Sorbos de café


La cuestión educativa en México está tan confusa, sensible y contaminada que una solución racional, inteligente y adecuada está como dicen popularmente “en chino”.

Precisamente han sido los países asiáticos quienes más han realizado en los últimos 20 años una apuesta seria y comprometida para desarrollar la calidad educativa visualizando que los países que no apuesten a esto, quedarán ubicados en los últimos lugares de los vagones del tren del desarrollo.

A raíz del enésimo conflicto educativo en nuestro país que todo mundo ya conoce, circuló en redes y en espacios informativos un comparativo sobre los procesos de evaluación a que son sometidos los maestros en Japón versus los maestros de México.

No está por demás señalar que las diferencias son abismales entre los procesos de evaluación para entrar y permanecer como profesor entre los docentes japoneses y los mexicanos; de aplicarse aquí lo que hacen en el país del sol naciente, nos quedaríamos prácticamente sin mentores en el aula.

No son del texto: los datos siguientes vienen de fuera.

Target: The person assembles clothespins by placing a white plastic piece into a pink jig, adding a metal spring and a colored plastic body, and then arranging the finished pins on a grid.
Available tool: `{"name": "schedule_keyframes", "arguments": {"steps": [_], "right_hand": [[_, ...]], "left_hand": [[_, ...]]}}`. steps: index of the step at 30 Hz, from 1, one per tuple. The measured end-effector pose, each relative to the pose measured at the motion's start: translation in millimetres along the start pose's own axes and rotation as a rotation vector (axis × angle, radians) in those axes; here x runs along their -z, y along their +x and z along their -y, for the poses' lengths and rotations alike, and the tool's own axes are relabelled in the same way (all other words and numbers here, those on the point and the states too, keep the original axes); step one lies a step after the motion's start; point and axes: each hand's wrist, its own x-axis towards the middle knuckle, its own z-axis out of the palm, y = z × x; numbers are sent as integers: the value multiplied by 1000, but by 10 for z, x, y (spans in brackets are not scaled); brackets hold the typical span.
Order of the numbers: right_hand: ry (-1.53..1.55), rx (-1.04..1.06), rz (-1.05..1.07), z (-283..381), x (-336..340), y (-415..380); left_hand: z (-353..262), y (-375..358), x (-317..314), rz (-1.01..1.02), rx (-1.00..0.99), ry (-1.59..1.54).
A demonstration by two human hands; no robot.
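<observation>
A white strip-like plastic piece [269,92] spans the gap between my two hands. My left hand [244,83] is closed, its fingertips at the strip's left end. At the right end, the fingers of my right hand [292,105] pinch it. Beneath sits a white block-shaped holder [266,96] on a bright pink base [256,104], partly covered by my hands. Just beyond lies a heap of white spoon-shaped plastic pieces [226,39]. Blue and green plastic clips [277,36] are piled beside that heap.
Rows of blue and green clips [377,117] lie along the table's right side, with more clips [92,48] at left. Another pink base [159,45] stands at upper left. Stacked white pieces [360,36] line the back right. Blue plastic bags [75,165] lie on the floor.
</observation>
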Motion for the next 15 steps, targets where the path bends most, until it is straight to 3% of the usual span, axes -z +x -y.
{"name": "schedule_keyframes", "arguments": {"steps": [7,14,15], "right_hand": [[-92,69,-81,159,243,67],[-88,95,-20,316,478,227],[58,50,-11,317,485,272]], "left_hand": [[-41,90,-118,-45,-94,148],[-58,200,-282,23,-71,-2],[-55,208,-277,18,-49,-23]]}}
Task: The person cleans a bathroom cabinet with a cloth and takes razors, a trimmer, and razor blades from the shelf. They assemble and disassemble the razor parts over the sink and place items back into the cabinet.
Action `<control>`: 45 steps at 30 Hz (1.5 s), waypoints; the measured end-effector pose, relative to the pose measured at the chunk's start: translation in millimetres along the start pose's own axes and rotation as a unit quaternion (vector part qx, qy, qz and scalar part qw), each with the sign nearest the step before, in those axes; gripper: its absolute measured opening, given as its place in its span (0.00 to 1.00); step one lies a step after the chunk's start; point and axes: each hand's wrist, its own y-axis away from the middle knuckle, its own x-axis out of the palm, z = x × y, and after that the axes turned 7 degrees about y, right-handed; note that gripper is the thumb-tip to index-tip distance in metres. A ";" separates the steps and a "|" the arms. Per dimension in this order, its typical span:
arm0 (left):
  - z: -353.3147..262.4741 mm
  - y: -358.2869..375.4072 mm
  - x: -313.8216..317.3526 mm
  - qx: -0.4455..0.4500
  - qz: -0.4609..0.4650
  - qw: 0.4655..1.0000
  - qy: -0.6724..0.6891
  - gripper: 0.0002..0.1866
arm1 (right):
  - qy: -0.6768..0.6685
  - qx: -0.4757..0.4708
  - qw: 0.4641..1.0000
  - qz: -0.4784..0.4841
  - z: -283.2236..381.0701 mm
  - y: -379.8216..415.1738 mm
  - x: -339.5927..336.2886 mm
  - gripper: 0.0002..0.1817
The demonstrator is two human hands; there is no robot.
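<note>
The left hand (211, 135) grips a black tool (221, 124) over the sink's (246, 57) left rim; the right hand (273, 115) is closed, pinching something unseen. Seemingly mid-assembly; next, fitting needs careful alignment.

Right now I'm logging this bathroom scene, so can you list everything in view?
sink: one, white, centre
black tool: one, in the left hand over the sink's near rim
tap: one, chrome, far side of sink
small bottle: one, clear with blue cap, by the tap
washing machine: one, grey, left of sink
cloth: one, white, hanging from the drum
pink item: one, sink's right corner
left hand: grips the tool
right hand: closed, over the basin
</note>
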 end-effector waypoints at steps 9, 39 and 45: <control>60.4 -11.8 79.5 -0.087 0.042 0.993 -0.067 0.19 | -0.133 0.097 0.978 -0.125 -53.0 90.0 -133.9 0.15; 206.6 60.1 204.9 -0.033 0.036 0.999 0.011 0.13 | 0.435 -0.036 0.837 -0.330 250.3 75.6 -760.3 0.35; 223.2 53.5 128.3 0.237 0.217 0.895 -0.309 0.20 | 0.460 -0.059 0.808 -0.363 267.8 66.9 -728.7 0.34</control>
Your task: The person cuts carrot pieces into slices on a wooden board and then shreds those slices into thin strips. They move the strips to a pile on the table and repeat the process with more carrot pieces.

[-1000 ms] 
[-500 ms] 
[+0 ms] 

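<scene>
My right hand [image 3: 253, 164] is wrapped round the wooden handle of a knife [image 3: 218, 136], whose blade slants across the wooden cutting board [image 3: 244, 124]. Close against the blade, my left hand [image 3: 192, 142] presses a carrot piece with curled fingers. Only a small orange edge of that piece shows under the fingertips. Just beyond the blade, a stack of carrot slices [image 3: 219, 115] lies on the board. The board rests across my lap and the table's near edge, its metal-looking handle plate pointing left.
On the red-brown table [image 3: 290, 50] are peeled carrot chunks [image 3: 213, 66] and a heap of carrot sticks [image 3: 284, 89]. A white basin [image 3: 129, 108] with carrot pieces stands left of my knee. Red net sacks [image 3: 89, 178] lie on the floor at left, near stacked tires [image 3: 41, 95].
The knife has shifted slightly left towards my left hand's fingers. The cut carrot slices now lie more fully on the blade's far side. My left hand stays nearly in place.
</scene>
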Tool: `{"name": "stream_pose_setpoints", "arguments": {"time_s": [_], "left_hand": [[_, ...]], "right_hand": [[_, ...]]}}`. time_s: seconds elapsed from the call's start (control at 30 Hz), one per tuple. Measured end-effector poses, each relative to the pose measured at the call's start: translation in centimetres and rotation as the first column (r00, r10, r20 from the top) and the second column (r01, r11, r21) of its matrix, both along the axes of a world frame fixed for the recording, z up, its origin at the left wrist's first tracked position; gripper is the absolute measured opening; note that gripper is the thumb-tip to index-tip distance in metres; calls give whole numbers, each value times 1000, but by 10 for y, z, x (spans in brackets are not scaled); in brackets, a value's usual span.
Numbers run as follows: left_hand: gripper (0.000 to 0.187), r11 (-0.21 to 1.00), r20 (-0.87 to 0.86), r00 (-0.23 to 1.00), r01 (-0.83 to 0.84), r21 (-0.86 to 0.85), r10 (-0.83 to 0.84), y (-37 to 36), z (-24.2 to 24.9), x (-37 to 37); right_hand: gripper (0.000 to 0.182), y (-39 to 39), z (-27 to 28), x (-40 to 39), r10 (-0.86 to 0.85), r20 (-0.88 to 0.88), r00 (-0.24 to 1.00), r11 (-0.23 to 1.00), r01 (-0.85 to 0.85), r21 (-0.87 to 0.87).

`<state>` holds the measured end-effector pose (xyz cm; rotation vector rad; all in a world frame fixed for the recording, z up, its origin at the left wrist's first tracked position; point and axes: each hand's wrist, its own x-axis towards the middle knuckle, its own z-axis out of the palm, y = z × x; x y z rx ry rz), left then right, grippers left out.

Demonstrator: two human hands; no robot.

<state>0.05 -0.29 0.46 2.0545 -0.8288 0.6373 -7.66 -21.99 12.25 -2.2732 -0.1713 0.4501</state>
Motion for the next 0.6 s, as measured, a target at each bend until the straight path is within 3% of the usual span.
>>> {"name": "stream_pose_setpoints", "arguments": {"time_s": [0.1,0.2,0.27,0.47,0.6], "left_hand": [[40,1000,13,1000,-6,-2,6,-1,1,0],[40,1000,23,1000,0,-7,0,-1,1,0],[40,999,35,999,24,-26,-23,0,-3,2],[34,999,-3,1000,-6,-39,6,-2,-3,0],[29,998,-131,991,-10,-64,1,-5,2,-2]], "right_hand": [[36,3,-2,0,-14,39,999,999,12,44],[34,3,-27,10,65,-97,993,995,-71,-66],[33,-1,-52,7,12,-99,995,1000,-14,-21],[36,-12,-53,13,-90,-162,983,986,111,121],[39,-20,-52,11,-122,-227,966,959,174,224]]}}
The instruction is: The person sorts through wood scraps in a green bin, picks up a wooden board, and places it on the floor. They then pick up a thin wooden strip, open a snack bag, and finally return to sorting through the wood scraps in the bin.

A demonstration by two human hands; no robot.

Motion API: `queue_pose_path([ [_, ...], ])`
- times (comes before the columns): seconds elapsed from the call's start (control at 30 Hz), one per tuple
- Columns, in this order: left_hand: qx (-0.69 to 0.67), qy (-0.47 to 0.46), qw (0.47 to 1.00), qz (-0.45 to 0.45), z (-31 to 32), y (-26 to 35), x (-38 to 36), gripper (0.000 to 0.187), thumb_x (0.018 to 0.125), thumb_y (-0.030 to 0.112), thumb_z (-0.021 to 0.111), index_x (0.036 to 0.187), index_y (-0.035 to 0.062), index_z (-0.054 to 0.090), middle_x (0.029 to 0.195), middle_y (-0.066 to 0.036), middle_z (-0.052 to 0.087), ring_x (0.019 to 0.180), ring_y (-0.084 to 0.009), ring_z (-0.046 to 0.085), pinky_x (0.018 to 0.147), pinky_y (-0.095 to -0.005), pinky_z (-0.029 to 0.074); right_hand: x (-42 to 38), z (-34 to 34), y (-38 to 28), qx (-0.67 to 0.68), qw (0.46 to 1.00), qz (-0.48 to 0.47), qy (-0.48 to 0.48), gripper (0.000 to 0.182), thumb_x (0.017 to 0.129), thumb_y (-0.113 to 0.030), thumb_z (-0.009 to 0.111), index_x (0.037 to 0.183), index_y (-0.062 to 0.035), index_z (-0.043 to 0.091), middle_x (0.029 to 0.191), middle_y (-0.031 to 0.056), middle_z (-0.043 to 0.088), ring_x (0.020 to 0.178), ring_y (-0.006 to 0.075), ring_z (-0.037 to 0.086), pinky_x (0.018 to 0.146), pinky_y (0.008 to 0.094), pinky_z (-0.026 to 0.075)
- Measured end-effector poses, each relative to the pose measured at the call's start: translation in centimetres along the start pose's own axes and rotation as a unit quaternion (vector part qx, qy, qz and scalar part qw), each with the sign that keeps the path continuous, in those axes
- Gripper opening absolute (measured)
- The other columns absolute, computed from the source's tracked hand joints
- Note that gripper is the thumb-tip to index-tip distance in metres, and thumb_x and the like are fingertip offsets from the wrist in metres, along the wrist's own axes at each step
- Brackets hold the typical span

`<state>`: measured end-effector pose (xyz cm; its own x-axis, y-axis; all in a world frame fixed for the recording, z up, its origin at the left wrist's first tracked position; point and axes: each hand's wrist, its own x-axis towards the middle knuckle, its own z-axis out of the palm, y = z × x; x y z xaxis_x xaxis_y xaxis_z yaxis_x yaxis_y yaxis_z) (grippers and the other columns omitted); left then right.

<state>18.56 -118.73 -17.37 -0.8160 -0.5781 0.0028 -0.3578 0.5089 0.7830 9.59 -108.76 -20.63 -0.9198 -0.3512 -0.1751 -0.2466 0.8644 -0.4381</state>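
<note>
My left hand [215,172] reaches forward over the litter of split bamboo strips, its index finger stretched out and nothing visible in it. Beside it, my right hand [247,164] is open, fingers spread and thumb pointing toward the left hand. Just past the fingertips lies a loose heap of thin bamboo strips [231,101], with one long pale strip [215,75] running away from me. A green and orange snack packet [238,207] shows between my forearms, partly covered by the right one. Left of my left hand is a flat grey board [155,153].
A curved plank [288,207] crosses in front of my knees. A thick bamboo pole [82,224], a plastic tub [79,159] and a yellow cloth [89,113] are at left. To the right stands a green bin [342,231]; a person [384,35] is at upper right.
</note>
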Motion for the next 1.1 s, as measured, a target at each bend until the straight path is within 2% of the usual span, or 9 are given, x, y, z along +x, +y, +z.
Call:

La situación está tan complicada y partidizada -es decir, la educación como rehén de los intereses políticos, económicos y sociales de unos y otros- que por ahora se discute sobre el asunto educativo en el despacho del Secretario de Gobernación y no en el del Secretario de Educación Pública.

La última “jalada gubernamental” fue ofrecer un “diálogo sobre el modelo educativo” con criterios e ideas tan generales, vagas y vaporosas como “la garantía de la educación laica y gratuita, el desarrollo armónico de los educandos y la inserción en la sociedad del conocimiento”.

Pero los maestros que llaman “disidentes” (aunque muchos de ellos ni son disidentes y mucho menos profesores) plantean lo que se denominan “puntos calientes” que implica el tema de los presos, desaparecidos, despidos, suspensiones de pagos, retención de cuotas, modelos de evaluación, es decir, un coctel temático que nos invita a sentarnos a esperar por largos años a que esto se resuelva, cosa que por cierto no sucederá y que de lograrse será a medias, por un tiempo y con la mesa puesta para el siguiente conflicto.

Por citar un caso para documentar nuestra angustia y desesperanza, el pasado lunes hubo en Veracruz otro movimiento magisterial de paro y protesta convocados por los agremiados de nada más y nada menos ¡siete! sindicatos: Maestros de Veracruz (Setmav); Democrático de Trabajadores de la Educación (Sdtev); Estatal de Trabajadores de la Educación (SETE); Independiente de Trabajadores de la Educación de México (Sitem); Autónomo de Trabajadores de la Educación (Satev); Veracruzano de Trabajadores del Sector Educativo (Sivetse), y de la Organización de Trabajadores Independientes al Servicio de la Educación Veracruzana (Otisev), sin contar que los del SNTE no le entraron en esta ocasión.

¿Cómo se pudo llegar a este desmadre educativo? Creo que la mayoría silenciosa de este país lo sabe. Lo que sí es un hecho es que no habrá manera de arreglarlo. Ni modo, seguiremos ocupando los últimos lugares en calidad y mejora educativa y en una de esas pasaremos a ser el cabús del tren.